● Required work
The copy you return must match the listing word for word and carry no pictures.
************
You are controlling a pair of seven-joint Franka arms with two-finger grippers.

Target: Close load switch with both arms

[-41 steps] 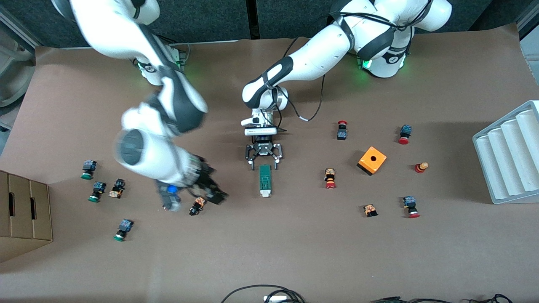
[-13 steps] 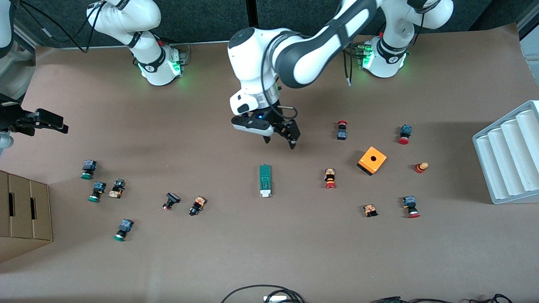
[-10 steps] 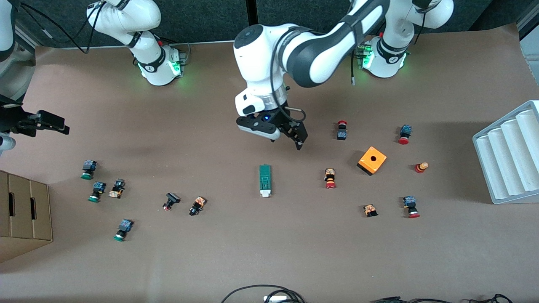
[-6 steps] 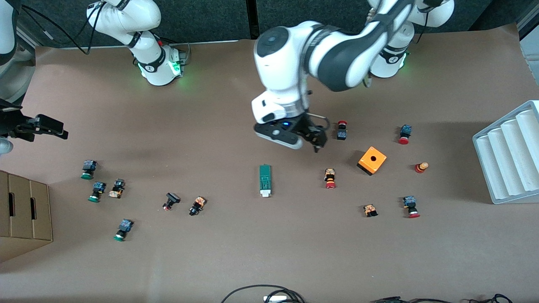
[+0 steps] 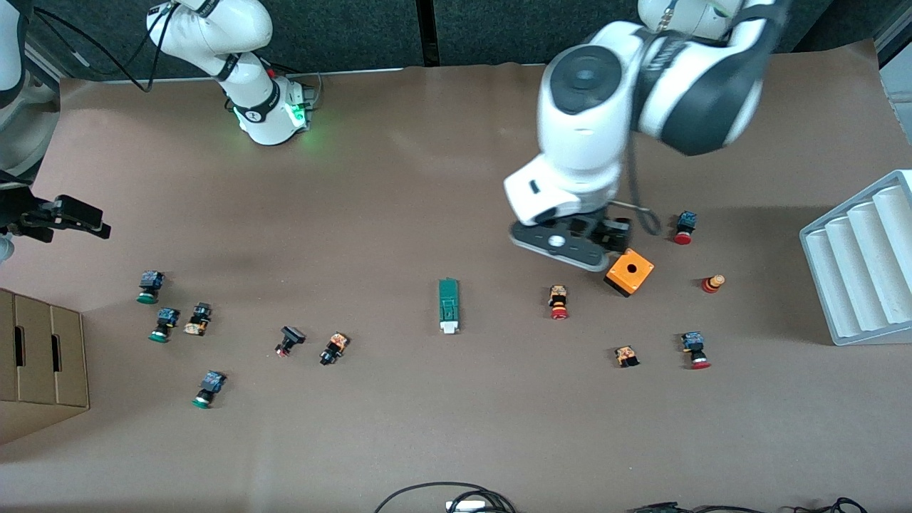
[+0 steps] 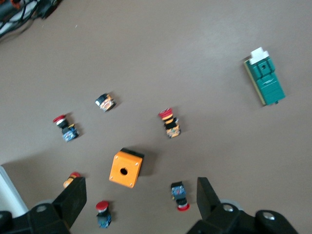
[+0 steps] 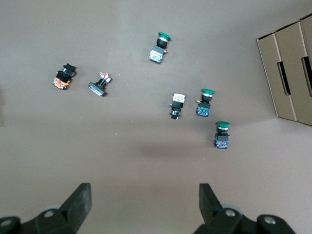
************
● Response to the task
You are controlling a pair of seven-joint Franka arms with two-finger grippers.

Target: Close load switch with both arms

[-41 steps] 
[-13 steps] 
[-10 steps] 
[-6 steps] 
[+0 steps] 
[+0 steps] 
[+0 steps] 

Fully answered, the exercise is complete.